If you’ve ever wondered what it’s like to foster a rescue from Maltese & More, then this blog post is for you! we caught up with Christine, a recent adopter, and foster, for a quick Q&A about fostering a rescue.
Maltese & More: You recently adopted Bob, now named Benny, but decided to foster Madge at the same time. Can you tell me a little bit about that?
Christine: We had gone through the application and review process with Maltese & More, which includes an interview and home inspection. We were very excited to adopt Bob from Maltese & More and knew they were looking to find a foster family for Madge. So, we asked them to bring Madge as well.
Maltese & More: Sounds like a rescue ride-along.
Christine: That’s exactly what it was. Madge came into the house and was just the sweetest girl. Since she is approximately 15 years old and has difficulty seeing and hearing, Madge would need to go to a very special foster family. And, as it turned out, we are that special foster family!
Maltese & More: What are the first few days like after adopting or fostering a dog?

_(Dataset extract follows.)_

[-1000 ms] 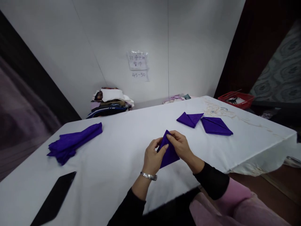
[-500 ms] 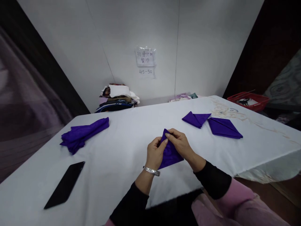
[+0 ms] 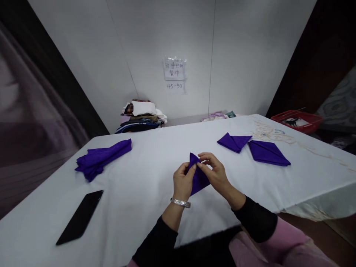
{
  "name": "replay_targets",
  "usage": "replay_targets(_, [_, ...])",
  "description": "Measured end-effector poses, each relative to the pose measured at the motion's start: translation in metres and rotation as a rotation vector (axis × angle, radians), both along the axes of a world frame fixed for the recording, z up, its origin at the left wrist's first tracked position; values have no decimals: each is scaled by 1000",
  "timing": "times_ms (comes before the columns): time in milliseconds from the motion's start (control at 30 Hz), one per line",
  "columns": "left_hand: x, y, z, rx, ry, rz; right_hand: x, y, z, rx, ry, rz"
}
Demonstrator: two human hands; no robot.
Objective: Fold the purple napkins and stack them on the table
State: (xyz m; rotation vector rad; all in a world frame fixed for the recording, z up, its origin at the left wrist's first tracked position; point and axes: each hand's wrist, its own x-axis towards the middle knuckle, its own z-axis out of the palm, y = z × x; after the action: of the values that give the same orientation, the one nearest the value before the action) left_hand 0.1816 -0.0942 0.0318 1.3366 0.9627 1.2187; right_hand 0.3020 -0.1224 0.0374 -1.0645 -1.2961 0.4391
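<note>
A purple cloth napkin [image 3: 199,180], folded to a point at its top, is held up between both hands above the middle of the table. My left hand [image 3: 183,182] is closed on its left edge, thumb in front and fingers behind. With thumb and fingertips, my right hand [image 3: 216,172] pinches the layers near the upper right edge; its other fingers are lifted and curved. Part of the napkin is hidden by the hands. To the right lie two folded purple napkins, a smaller one [image 3: 233,142] and a larger one [image 3: 268,152], close together.
A white cloth covers the table [image 3: 144,207]. At left lie a bunch of purple cloth [image 3: 104,157] and a black phone-like slab [image 3: 80,217]. Stacked clothes [image 3: 143,116] stand by the wall, below a paper sign [image 3: 174,74]. A red basket [image 3: 299,120] sits back right.
My right hand's fingers have lifted and spread somewhat. The napkin's tip stands more exposed, and its lower right part has swung inward and shows narrower. The view has shifted slightly.
</note>
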Motion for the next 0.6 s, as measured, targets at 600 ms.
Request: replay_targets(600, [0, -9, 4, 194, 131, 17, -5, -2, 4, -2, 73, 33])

Christine: It’s important for people to know that dogs take time to settle into a new environment. They’ve been through a lot. They go from a shelter to a rescue organization and — if they are lucky — then to a foster family. Maltese & More is committed to rescuing small dog breeds and many times these tiny dogs have lived through a lot of heartaches. They can be scared, skittish, or standoffish when you meet them. It takes a little while before they are comfortable and can find a routine. People must realize they have to be patient with the dog. That’s the most important thing – be patient and give it time. This is a life change – for the dog and for the family.
Maltese & More: We sometimes hear people say that they could never foster a dog because they would never want to give that dog up. What do think about that?
Christine: Fostering a dog can potentially save that dog’s life. Shelters are always contacting rescue organizations when they have dogs in need – either stray dogs, dogs that are relinquished voluntarily, or dogs that have been rescued from unsafe environments. A dog rescue organization is a lifeline, but for rescue organizations to be successful, they need a community of fosters that are willing to open their homes and their hearts.
Maltese & More: What’s your advice for someone considering fostering a rescue?
Christine: Do it! Complete the application form, go through the interview, and home inspection. Then, get ready to make a difference in a dog’s life and have that dog make a difference in yours!